▶ _Instructions for the task_
A faithful copy of the whole listing is required, with nothing left out.
** Opening Raw data block **
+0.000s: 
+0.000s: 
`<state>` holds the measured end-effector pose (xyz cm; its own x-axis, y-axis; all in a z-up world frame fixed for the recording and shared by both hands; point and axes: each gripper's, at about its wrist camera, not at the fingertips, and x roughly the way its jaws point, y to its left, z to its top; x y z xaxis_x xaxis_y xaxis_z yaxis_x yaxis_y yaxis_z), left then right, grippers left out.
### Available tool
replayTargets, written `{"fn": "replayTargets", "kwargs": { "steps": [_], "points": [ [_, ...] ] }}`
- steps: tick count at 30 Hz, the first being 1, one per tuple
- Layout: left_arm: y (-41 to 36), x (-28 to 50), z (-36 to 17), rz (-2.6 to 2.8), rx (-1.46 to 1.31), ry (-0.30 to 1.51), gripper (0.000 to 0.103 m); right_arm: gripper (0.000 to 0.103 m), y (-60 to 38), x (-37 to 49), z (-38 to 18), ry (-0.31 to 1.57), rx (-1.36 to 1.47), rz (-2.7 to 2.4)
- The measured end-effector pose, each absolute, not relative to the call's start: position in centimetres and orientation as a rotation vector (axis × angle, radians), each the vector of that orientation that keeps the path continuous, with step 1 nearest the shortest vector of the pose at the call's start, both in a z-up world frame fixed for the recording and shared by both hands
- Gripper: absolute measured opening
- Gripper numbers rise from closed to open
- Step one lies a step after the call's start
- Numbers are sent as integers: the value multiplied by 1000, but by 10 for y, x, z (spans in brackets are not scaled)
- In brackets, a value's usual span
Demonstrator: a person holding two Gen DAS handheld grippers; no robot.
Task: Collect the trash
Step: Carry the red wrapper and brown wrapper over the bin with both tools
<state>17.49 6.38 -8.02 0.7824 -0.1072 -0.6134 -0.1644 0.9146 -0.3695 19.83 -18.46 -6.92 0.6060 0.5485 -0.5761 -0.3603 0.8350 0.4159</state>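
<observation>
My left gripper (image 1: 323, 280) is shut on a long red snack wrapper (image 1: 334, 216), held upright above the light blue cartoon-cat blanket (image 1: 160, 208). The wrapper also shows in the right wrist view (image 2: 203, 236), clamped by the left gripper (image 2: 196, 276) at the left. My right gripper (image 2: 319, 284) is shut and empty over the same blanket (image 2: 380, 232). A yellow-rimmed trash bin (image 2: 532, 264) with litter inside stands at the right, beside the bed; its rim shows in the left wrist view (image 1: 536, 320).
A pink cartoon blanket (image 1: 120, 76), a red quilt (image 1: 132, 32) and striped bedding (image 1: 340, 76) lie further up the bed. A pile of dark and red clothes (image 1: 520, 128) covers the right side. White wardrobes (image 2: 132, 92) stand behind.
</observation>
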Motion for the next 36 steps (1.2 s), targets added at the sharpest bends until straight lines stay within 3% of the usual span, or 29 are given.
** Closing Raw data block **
▶ _Result for this exercise_
+0.000s: 
+0.000s: 
`<state>` holds the measured end-effector pose (xyz cm; its own x-axis, y-axis; all in a z-up world frame fixed for the recording and shared by both hands; point and axes: each gripper's, at about its wrist camera, not at the fingertips, and x roughly the way its jaws point, y to its left, z to its top; x y z xaxis_x xaxis_y xaxis_z yaxis_x yaxis_y yaxis_z), left then right, grippers left out.
### Available tool
replayTargets, written `{"fn": "replayTargets", "kwargs": { "steps": [_], "points": [ [_, ...] ] }}`
- steps: tick count at 30 Hz, the first being 1, one per tuple
- Layout: left_arm: y (-41 to 36), x (-28 to 50), z (-36 to 17), rz (-2.6 to 2.8), rx (-1.46 to 1.31), ry (-0.30 to 1.51), gripper (0.000 to 0.103 m); right_arm: gripper (0.000 to 0.103 m), y (-60 to 38), x (-37 to 49), z (-38 to 18), ry (-0.31 to 1.57), rx (-1.36 to 1.47), rz (-2.7 to 2.4)
- The measured end-effector pose, each absolute, not relative to the call's start: position in centimetres and orientation as a rotation vector (axis × angle, radians), each the vector of that orientation that keeps the path continuous, with step 1 nearest the shortest vector of the pose at the call's start, both in a z-up world frame fixed for the recording and shared by both hands
- Gripper: absolute measured opening
- Gripper numbers rise from closed to open
- Step one lies a step after the call's start
- Numbers are sent as integers: the value multiplied by 1000, but by 10 for y, x, z (spans in brackets are not scaled)
- In brackets, a value's usual span
Demonstrator: a person holding two Gen DAS handheld grippers; no robot.
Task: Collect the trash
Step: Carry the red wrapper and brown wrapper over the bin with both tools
<state>17.49 6.38 -8.02 0.7824 -0.1072 -0.6134 -0.1644 0.9146 -0.3695 19.83 -18.46 -6.92 0.6060 0.5485 -0.5761 -0.3603 0.8350 0.4159</state>
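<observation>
My left gripper (image 1: 323, 280) is shut on a long red snack wrapper (image 1: 334, 216), held upright above the light blue cartoon-cat blanket (image 1: 160, 208). The wrapper also shows in the right wrist view (image 2: 203, 236), clamped by the left gripper (image 2: 196, 276) at the left. My right gripper (image 2: 319, 284) is shut and empty over the same blanket (image 2: 380, 232). A yellow-rimmed trash bin (image 2: 532, 264) with litter inside stands at the right, beside the bed; its rim shows in the left wrist view (image 1: 536, 320).
A pink cartoon blanket (image 1: 120, 76), a red quilt (image 1: 132, 32) and striped bedding (image 1: 340, 76) lie further up the bed. A pile of dark and red clothes (image 1: 520, 128) covers the right side. White wardrobes (image 2: 132, 92) stand behind.
</observation>
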Motion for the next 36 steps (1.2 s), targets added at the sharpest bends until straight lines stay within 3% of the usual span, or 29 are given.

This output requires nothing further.